Ukrainian forces are resisting a Russian assault on Sievierodonetsk, the largest city they still hold in the eastern Donbas region, but are weathering heavy artillery barrages.
The shelling on Sunday was so intense it was not possible to assess casualties and damage, the governor of Luhansk region, Serhiy Gaidai, said. Dozens of buildings have been destroyed in the past few days.
“The situation has extremely escalated,” Gaidai said.
The Ukrainian government meanwhile urged the West to provide it with more longer-range weapons in order to turn the tide in the war, now in its fourth month.
The battle for Sievierodonetsk, which lies on the eastern side of the Siverskyi Donets River, has become the focus of attention as Russia ekes out slow but solid gains in the Donbas, comprising of the Luhansk and Donetsk regions.
Russia has concentrated huge firepower on a small area, a contrast to earlier phases of the conflict when its forces were often spread too thinly.
Analysts at the Washington-based Institute for the Study of War said the Russians had still not managed to encircle city and the Ukrainian defenders have inflicted “fearful casualties” on them.
But the Ukrainians were also taking serious losses themselves, civilian as well as combatants, they said in a briefing paper.
“Russian President Vladimir Putin is inflicting unspeakable suffering on Ukrainians and demanding horrible sacrifices of his own people in an effort to seize a city that does not merit the cost, even for him,” they said.
Russia’s fixation on Sievierodonetsk had drawn resources from other battlefronts and as result they had made little progress elsewhere.

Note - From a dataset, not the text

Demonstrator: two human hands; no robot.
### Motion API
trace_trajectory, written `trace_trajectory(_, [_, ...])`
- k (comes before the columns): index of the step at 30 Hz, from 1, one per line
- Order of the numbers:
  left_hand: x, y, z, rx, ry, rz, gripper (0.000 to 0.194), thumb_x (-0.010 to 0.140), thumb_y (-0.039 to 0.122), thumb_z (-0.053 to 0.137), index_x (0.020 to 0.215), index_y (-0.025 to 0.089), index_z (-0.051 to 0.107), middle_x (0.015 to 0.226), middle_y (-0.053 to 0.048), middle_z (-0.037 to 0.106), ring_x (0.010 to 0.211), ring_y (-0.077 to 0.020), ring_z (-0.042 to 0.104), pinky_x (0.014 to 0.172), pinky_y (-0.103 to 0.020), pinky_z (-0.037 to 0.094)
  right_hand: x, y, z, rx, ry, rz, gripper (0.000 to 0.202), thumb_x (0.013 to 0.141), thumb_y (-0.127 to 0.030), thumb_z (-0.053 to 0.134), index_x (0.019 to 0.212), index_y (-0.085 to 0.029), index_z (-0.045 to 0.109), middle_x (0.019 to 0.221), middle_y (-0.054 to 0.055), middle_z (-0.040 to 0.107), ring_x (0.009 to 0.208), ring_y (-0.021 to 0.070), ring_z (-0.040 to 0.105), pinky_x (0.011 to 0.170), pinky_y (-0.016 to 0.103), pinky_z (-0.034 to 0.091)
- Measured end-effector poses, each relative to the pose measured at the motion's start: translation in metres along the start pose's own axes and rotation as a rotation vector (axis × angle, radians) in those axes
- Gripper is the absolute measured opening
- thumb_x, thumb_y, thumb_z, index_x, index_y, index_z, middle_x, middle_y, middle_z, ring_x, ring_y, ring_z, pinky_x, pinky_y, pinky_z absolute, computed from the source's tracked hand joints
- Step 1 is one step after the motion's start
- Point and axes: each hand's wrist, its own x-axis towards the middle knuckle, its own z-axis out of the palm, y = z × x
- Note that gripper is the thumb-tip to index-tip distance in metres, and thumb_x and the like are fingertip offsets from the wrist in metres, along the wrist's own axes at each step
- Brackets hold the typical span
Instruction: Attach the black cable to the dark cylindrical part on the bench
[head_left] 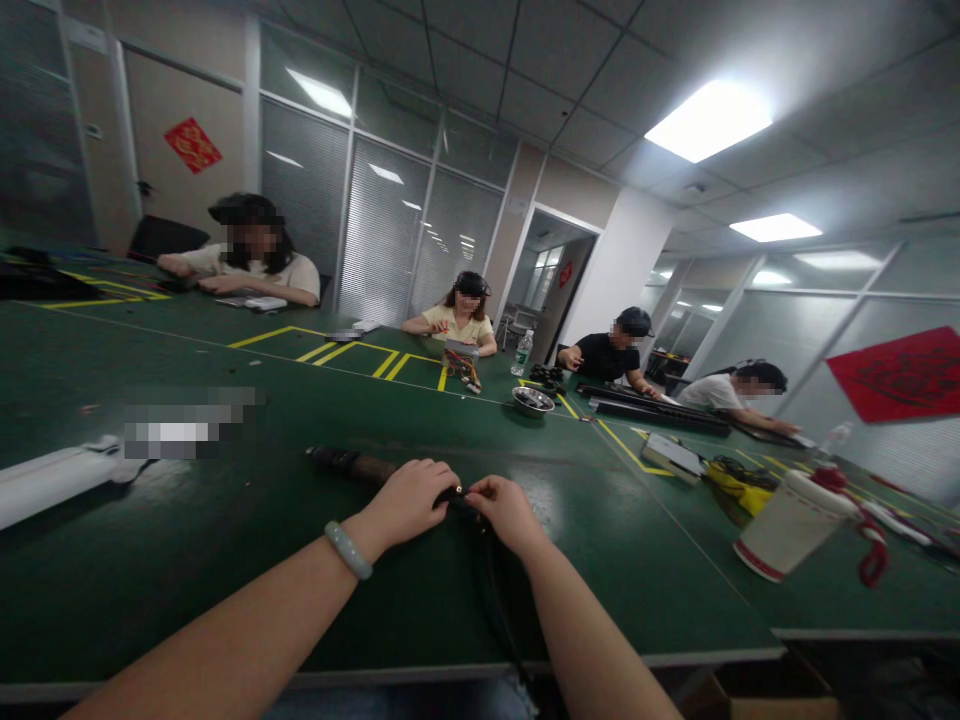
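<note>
My left hand [412,500], with a pale bangle on its wrist, is closed over the near end of a dark rod-shaped object [367,468]. The object lies on the green table, its black tip pointing away to the left and its middle brownish; I cannot make out its kind. Close beside, my right hand [506,510] pinches a black cord [495,580] near that same end. The cord hangs down between my forearms toward the table edge. A small shiny metal bit shows between my fingertips.
Left is a white wrapped roll [60,480]; right, a white cup [795,525] with a red strap. Farther out stand a metal bowl [533,402], a water bottle [523,354] and a grey box [671,456]. Several people sit working across the green table [225,560].
</note>
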Motion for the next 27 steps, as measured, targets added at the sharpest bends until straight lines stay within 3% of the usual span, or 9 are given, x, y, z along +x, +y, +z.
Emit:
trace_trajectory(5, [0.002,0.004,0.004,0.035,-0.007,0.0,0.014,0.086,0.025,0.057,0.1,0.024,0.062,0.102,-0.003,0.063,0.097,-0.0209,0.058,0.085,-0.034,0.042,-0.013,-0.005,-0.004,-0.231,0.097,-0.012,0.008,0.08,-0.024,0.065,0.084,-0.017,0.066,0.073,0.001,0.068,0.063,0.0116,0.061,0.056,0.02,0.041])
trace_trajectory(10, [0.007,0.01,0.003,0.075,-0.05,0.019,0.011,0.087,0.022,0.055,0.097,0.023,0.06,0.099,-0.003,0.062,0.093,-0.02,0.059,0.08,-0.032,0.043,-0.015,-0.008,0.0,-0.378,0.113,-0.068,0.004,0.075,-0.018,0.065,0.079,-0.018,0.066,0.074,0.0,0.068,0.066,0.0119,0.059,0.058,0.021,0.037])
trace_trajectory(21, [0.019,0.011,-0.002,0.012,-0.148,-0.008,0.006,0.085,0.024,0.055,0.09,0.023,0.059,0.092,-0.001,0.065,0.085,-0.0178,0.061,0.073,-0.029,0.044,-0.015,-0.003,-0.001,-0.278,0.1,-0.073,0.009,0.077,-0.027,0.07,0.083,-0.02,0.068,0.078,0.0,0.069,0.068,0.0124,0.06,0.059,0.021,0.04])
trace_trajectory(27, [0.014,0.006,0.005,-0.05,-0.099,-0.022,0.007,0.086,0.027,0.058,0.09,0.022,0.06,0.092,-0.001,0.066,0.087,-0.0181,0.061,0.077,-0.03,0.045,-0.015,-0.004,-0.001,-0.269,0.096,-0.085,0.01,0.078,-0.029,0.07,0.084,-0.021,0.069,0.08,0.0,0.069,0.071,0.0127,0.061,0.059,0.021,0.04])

“The Russian invasion of Ukraine that aimed to seize and occupy the entire country has become a desperate and bloody offensive to capture a single city in the east while defending important but limited gains in the south and east,” they said.
Ukrainian President Volodymyr Zelenskiy said the military situation in the Donbas – parts of which are controlled by Moscow-backed separatists – was very complicated but defences were holding up in a number of places, including Sievierodonetsk and Lysychansk.
“It’s indescribably difficult there. And I am grateful to all those who withstood this onslaught,” he said in his nightly video address.
Zelenskiy also voiced hopes that Ukraine’s allies would provide much-needed weapons and he expected “good news” in the coming days.
Ukraine has started receiving Harpoon anti-ship missiles from Denmark and US self-propelled howitzers, his defence minister said on Saturday.
Presidential adviser Mykhailo Podolyak repeated a call for US-made long-range multiple-rocket launchers. US officials have told Reuters such systems are actively being considered, with a decision possible in coming days.
“It is hard to fight when you are attacked from 70km away and have nothing to fight back with,” Podolyak posted on Twitter.
“We need effective weapons.”
Zelenskiy said in a television interview he believed Russia would agree to talks if Ukraine could recapture all the territory it has lost since the invasion, launched by Putin on February 24.
Still, Zelenskiy ruled out the idea of using force to win back all the land Ukraine has lost to Russia since 2014, which includes the southern peninsula of Crimea, annexed by Moscow that year.
“I do not believe that we can restore all of our territory by military means. If we decide to go that way, we will lose hundreds of thousands of people,” he said.
Russia says it is waging a “special military operation” to demilitarise Ukraine and rid it of nationalists threatening Russian-speakers there. Ukraine and Western countries say Russia’s claims are a false pretext for a war of aggression.
Thousands of people, including many civilians, have been killed and several million have fled their homes, either for safer parts of Ukraine or to other countries.